(Data items)

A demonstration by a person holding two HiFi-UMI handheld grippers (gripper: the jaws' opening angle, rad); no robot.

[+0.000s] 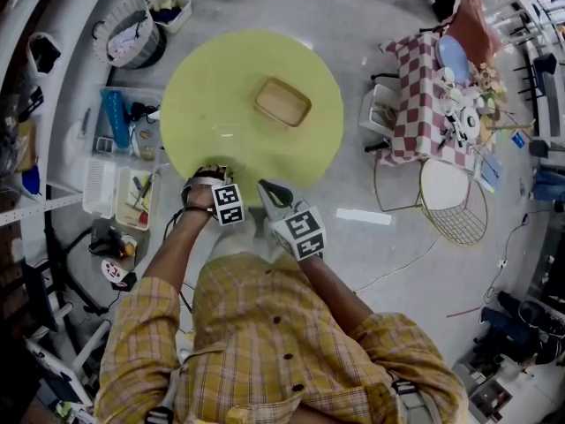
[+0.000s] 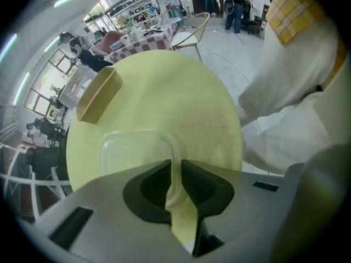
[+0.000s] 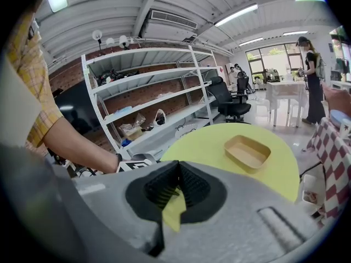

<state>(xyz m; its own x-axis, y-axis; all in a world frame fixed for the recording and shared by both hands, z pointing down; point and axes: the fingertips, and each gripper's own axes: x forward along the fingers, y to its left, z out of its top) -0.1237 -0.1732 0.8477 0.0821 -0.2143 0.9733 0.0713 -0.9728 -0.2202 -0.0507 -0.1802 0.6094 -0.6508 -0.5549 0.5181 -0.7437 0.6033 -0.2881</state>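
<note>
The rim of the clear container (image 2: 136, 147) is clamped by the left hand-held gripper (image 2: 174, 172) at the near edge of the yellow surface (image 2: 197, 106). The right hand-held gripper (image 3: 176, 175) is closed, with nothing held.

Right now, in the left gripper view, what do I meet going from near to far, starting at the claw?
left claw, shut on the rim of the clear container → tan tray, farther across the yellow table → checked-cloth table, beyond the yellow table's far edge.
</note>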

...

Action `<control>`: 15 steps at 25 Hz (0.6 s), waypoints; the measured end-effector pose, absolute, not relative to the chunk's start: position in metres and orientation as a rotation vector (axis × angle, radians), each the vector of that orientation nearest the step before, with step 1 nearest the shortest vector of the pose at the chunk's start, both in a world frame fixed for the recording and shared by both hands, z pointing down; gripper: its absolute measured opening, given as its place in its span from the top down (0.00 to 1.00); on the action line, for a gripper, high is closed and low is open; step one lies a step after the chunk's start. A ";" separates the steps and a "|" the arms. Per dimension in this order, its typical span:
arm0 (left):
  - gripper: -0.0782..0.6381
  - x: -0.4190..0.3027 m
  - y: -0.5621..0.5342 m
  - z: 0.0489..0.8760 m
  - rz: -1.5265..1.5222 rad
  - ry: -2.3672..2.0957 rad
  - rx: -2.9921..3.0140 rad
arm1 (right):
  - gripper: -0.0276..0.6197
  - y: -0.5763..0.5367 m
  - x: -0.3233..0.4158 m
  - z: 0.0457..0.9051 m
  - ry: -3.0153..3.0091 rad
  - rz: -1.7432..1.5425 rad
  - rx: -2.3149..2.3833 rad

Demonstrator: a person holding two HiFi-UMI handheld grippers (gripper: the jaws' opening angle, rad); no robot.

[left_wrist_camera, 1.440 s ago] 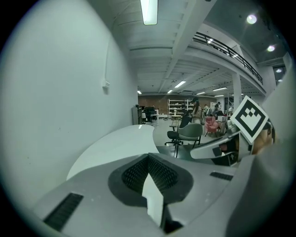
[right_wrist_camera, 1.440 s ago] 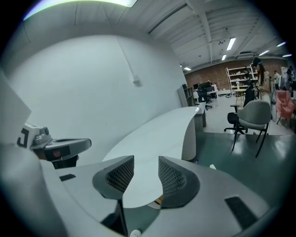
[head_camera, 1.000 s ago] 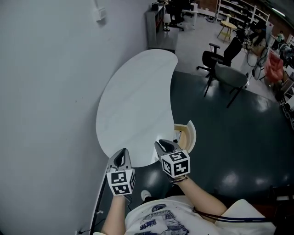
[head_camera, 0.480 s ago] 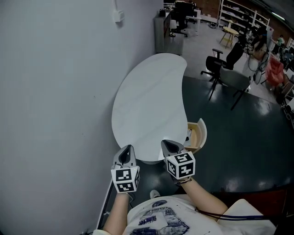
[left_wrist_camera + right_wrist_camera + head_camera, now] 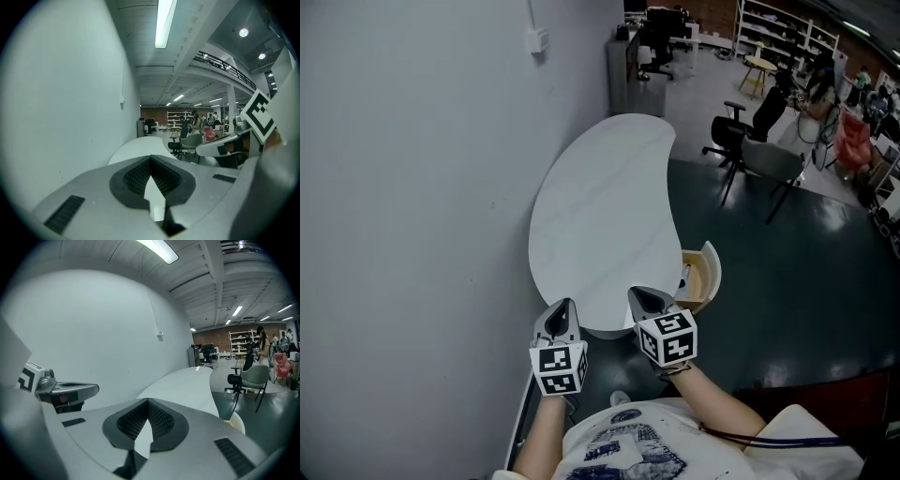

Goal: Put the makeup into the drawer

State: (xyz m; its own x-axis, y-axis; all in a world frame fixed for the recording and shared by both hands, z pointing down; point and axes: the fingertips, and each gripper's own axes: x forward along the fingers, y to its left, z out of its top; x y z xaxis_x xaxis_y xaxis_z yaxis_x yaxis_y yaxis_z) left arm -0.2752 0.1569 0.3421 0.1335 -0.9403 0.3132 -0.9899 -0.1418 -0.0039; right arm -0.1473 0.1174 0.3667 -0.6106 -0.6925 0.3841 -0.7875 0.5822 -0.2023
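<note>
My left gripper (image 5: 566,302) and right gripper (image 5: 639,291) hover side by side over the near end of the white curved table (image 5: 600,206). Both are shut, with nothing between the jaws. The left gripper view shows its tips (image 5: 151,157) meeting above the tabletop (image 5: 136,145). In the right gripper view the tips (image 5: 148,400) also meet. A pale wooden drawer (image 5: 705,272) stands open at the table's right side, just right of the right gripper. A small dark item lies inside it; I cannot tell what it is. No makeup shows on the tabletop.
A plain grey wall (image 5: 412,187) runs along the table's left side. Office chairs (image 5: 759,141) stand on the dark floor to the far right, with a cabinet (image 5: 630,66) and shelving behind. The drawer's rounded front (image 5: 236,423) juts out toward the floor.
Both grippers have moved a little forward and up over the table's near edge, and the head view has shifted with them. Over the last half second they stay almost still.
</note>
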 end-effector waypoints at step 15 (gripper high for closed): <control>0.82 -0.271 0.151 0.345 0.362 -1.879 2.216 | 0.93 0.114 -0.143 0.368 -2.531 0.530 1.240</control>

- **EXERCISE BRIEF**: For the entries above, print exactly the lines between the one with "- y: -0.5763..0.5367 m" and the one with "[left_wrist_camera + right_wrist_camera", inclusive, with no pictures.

- **RESPONSE AREA**:
  - y: -0.5763..0.5367 m
  - x: -0.3233..0.4158 m
  - z: 0.0457..0.9051 m
  - ry: -3.0153..3.0091 rad
  - rz: -1.7432..1.5425 rad
  - rx: -2.3149..2.3833 rad

Demonstrator: a person holding two HiFi-UMI handheld grippers (gripper: the jaws' opening angle, rad); no robot.

[left_wrist_camera, 1.440 s ago] 
[right_wrist_camera, 1.440 s ago] 
[head_camera, 1.000 s ago] 
[head_camera, 0.480 s ago] 
[left_wrist_camera + right_wrist_camera + head_camera, now] 

The exercise is fully answered.